ASSIGNMENT:
Every line below that holds the string "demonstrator" should be copied out.

----

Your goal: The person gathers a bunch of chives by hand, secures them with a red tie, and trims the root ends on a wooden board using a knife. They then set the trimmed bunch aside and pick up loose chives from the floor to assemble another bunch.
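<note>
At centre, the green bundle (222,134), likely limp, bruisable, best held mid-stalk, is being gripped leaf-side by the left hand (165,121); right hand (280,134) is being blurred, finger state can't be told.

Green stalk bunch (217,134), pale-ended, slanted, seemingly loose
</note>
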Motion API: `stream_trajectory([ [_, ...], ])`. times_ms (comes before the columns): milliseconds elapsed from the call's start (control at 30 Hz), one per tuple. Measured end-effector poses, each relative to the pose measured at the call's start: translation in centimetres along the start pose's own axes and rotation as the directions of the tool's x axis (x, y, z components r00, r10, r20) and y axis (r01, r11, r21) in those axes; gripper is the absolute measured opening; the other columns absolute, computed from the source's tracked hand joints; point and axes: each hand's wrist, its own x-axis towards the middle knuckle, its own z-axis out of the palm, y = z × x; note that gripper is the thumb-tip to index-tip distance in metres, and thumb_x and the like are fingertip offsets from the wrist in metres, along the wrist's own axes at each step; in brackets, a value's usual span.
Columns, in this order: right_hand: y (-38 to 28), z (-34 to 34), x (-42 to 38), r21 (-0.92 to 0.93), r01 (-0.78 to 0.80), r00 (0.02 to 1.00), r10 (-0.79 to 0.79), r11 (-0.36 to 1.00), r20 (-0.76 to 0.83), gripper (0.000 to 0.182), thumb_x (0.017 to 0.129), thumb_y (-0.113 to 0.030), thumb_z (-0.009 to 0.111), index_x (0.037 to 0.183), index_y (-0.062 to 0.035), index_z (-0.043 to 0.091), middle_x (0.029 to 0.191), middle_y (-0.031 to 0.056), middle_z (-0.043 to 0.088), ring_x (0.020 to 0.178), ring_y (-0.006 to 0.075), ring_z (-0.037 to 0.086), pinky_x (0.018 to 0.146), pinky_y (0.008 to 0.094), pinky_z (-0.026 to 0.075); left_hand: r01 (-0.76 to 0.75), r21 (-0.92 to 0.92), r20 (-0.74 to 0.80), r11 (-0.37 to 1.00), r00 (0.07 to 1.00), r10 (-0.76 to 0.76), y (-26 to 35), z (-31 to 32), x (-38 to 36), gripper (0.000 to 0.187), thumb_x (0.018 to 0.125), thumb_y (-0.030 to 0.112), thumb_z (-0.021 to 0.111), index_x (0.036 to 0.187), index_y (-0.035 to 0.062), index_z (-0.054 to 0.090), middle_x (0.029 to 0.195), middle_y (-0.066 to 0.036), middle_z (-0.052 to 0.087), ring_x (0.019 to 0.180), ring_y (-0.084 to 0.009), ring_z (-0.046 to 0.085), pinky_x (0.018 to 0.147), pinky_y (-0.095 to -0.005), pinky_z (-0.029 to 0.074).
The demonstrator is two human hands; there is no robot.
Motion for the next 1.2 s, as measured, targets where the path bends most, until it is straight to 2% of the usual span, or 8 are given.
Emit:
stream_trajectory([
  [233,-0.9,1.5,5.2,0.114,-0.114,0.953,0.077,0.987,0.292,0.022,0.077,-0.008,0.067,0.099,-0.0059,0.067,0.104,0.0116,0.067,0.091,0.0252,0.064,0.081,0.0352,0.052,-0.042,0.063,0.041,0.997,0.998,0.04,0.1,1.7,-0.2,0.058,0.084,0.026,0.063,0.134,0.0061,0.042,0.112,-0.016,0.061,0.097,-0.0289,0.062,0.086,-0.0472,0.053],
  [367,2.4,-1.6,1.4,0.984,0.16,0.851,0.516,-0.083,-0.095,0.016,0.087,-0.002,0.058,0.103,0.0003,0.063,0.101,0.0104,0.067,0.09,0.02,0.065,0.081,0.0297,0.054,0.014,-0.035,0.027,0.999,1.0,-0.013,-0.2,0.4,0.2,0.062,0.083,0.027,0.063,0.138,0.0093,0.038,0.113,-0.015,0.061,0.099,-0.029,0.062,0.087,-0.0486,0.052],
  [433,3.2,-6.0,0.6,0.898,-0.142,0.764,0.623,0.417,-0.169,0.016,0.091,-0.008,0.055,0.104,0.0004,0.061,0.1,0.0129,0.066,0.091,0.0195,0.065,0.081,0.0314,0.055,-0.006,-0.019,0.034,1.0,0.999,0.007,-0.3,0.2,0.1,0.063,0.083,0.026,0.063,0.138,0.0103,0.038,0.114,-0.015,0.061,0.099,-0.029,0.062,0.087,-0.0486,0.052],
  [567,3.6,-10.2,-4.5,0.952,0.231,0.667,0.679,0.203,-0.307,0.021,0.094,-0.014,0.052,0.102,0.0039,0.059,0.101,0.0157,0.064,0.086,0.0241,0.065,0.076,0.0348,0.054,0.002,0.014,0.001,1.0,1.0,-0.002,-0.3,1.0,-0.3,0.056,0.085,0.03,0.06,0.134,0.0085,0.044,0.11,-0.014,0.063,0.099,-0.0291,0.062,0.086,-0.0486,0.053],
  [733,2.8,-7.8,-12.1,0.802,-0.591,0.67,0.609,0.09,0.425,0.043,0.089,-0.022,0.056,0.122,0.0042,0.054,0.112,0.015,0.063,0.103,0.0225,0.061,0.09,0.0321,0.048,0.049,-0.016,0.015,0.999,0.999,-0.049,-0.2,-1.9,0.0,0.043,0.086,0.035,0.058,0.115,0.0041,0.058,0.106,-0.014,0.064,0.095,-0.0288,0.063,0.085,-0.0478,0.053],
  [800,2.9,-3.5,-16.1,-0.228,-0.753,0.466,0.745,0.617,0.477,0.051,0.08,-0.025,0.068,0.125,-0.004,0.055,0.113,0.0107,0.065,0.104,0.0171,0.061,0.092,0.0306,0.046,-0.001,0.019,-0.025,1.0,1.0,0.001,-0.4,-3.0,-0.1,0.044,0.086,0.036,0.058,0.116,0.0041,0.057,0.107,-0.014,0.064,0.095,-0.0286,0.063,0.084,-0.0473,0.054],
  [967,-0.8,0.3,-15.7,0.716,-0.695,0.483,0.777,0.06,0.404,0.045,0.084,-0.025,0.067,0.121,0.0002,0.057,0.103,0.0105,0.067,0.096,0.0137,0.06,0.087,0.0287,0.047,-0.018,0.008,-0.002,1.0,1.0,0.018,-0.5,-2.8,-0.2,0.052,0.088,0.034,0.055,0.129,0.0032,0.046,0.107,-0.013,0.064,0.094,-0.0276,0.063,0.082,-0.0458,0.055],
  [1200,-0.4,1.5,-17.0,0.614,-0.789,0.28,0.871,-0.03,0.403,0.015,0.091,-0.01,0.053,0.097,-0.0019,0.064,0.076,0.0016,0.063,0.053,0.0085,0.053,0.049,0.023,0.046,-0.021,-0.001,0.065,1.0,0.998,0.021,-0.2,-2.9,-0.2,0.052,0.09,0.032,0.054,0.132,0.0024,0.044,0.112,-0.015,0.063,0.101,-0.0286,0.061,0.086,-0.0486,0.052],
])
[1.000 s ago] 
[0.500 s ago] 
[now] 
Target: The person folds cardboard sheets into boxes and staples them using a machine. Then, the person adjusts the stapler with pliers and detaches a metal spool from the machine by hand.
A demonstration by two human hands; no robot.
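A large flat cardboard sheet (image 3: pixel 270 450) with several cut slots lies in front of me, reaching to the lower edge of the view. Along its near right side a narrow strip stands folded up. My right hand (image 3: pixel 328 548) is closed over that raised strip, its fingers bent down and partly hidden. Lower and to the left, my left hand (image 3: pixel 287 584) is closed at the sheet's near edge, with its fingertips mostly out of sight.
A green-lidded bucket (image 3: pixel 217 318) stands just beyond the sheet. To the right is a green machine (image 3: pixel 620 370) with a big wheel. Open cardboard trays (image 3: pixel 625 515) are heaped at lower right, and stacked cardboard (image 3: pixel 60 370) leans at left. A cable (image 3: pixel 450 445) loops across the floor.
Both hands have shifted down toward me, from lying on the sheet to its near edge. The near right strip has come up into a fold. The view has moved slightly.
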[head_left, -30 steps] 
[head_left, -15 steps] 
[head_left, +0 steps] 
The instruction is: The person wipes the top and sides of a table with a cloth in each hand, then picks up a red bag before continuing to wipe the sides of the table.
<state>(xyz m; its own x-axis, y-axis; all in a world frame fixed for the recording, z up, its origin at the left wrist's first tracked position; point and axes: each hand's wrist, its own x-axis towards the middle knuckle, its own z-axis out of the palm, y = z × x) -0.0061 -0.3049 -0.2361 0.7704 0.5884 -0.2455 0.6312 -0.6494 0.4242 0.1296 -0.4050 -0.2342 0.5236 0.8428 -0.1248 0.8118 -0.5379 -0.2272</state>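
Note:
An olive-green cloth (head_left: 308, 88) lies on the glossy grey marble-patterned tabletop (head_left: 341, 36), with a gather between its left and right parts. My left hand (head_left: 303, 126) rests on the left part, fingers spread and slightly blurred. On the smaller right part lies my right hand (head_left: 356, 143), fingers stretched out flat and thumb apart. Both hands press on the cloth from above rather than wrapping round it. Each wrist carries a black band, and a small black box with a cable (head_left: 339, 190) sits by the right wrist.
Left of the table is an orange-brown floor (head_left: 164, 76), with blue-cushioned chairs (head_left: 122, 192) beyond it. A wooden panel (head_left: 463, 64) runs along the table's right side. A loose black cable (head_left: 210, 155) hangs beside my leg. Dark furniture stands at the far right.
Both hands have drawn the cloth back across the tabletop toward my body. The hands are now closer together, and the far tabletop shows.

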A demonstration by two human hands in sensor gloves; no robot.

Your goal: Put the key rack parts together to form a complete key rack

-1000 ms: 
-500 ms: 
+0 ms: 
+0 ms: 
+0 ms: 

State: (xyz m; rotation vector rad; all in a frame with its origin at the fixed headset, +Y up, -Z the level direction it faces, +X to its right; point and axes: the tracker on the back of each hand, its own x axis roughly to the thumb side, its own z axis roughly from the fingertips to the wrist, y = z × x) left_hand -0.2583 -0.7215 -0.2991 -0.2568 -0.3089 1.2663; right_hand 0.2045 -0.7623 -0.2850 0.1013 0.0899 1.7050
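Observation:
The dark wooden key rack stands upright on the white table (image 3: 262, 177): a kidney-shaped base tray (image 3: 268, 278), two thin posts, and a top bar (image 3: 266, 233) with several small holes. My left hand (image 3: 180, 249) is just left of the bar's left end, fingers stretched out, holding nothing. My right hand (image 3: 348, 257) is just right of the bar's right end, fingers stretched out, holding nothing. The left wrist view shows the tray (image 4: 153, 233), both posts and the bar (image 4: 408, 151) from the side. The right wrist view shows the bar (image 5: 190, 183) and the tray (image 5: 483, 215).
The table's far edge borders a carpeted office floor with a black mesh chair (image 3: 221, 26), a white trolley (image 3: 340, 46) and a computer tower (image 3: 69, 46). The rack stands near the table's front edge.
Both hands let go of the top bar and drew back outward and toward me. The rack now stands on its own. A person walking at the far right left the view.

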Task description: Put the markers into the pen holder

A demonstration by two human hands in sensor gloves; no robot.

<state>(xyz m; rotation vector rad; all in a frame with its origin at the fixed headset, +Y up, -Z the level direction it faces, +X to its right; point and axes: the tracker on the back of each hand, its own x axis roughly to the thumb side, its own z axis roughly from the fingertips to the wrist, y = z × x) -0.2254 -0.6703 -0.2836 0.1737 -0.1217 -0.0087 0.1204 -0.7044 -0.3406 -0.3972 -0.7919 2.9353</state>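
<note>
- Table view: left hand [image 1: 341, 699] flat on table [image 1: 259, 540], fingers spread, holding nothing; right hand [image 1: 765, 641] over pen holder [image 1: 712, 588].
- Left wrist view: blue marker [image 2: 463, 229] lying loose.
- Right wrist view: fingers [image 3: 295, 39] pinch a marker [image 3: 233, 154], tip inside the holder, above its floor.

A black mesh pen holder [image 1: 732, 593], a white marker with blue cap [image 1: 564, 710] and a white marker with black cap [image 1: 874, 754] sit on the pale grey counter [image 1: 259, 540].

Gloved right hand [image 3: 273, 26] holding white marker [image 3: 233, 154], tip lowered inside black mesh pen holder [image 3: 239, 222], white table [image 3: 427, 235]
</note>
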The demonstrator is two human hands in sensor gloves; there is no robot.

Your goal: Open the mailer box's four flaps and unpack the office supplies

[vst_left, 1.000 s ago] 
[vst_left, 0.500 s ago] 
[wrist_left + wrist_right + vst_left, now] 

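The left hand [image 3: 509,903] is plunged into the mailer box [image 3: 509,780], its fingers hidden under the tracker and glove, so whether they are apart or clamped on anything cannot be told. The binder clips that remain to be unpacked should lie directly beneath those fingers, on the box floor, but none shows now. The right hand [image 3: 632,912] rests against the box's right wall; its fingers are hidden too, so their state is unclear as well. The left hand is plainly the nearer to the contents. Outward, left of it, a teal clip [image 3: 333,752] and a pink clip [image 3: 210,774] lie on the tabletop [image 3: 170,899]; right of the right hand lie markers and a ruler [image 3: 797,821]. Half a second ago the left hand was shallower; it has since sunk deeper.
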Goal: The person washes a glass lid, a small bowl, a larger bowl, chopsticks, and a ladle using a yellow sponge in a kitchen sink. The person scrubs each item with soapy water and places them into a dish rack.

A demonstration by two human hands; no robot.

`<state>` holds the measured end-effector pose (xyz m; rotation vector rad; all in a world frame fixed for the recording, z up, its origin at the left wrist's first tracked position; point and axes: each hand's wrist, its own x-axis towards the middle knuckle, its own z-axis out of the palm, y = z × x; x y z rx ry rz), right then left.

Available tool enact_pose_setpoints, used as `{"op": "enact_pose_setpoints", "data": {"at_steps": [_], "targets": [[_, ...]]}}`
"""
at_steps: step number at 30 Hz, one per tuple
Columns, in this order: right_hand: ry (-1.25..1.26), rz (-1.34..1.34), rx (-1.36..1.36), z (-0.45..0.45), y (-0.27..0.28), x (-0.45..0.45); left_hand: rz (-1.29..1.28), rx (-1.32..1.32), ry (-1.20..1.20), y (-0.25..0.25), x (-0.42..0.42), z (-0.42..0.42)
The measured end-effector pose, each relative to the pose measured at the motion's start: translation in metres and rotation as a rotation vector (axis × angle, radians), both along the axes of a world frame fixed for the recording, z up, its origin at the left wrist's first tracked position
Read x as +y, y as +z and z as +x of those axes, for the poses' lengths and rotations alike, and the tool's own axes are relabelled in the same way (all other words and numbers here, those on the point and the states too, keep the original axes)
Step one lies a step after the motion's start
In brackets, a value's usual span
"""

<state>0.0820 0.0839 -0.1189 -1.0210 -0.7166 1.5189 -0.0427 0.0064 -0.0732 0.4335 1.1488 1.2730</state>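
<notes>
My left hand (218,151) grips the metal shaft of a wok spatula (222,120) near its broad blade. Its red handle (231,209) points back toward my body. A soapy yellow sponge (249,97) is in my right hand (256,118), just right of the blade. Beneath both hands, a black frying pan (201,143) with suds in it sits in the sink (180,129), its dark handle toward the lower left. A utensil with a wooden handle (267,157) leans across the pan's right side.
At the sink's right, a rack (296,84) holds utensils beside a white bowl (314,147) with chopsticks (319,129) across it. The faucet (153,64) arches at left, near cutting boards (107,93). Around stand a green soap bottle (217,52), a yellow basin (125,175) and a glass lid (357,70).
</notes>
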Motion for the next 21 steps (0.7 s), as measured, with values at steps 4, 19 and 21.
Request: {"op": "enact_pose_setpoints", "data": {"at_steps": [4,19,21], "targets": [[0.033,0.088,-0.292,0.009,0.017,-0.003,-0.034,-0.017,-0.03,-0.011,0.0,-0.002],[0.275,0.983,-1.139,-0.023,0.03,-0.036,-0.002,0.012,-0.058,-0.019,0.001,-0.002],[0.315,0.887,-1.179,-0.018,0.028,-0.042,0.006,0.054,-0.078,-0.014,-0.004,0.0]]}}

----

REPLY TO THE EXERCISE:
The demonstrator is two human hands; there is no robot.
The demonstrator is two human hands in sensor gloves; there is no robot.

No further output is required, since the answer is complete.